» CS 330: Lecture 6

CS 330: Lecture 6 – Lexing

February 9, 2018 by Chris Johnson. Filed under cs330, lectures, spring 2018.

Dear students,

Okay, with regexes and the notion of state machines tucked away in our brains, we’re now on a quest to design our own programming language. Usually you’re supposed to start this kind of learning by writing a calculator. I couldn’t bring us to do that. Instead we’re going to design a language for drawing art based on primitive shapes.

One shouldn’t design a language until one has already programmed in it. We’ll look at a few examples and try to agree upon a syntax. Then we’ll start to tackle interpreting programs written in this language. We break interpreting up into two steps:

Lexing, in which we decompose the source code into its “atoms.” The input is the source code. The output is a flat sequence of tokens.
Parsing, in which we construct a model of our program. The input is the stream of tokens. The output is a meaningful representation of the program. If we store this representation of our program to disk, we have a compiler. If we execute it immediately, we have an interpreter.

But today, we don’t deal with meaning. We just want to rip our program into a thousand tiny pieces. Meaningless pieces. But not individual characters. That’s too fine-grained. We want the tokens. What are tokens? Literals, identifiers, keywords, operators, and separators.

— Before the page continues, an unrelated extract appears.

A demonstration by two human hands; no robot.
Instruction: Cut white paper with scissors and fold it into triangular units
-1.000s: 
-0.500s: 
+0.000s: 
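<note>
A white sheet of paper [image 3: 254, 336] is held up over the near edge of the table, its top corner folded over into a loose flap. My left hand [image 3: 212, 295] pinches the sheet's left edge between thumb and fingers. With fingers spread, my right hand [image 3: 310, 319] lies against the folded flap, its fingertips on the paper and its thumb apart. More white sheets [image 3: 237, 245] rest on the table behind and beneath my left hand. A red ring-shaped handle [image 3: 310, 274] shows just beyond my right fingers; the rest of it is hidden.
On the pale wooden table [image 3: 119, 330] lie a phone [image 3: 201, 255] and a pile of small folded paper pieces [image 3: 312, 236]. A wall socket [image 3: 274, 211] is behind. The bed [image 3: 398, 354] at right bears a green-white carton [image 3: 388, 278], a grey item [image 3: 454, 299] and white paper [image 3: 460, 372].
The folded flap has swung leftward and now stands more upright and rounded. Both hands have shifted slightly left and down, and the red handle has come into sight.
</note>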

Consider this chunk of code:

if i % 2 == 0
  print 'He loves me.'
else
  print 'I love him.'
end

The code looks like this from a lexer’s point of view:

if i % 2 == 0\n\tprint 'He loves me.'\nelse\n\tprint 'I love him.'\nend

The lexer’s job is to run through and produce a collection like this:

IF if
IDENTIFIER i
OPERATOR %
INTEGER 2
OPERATOR ==
IDENTIFIER print
STRING 'He loves me.'
ELSE else
IDENTIFIER print
STRING 'I love him.'
END end

Here’s your TODO for next time:

Watch Stanford professor Alex Aiken’s The Economy of Programming Languages (20 minutes).
On a quarter sheet, make a prediction about you think the language landscape will look like in ten years. Use reason instead of arbitrary bias, and incorporate the ideas that Aiken discusses.

Sincerely,

P.S. Here’s the code we wrote together:

dt.rb

#!/usr/bin/env ruby

def jjeach list
  i = 0
  while i < list.size
    yield list[i]
    i += 1
  end
end

list = ['andy', 'crutches', 'why']
jjeach(list) do |item|
  puts item
end

# s = 'foo54-65capitalizm'

# s.gsub!(/(\d+)-(\d+)/) do |first, second|
  # puts "first: #{first}"
  # puts "second: #{second}"
# end

numbers

255
2556
100 + 89 * -32
1 2 3 4 5 6 7
20020 dog blue42

binbin.rb

#!/usr/bin/env ruby

src = File.read('numbers')

src.gsub!(/(?<!-)\b(\d|\d\d|[01]\d\d|2[0-4]\d|25[0-5])\b/) do
  $1.to_i.to_s(2) + 'b'
end

puts src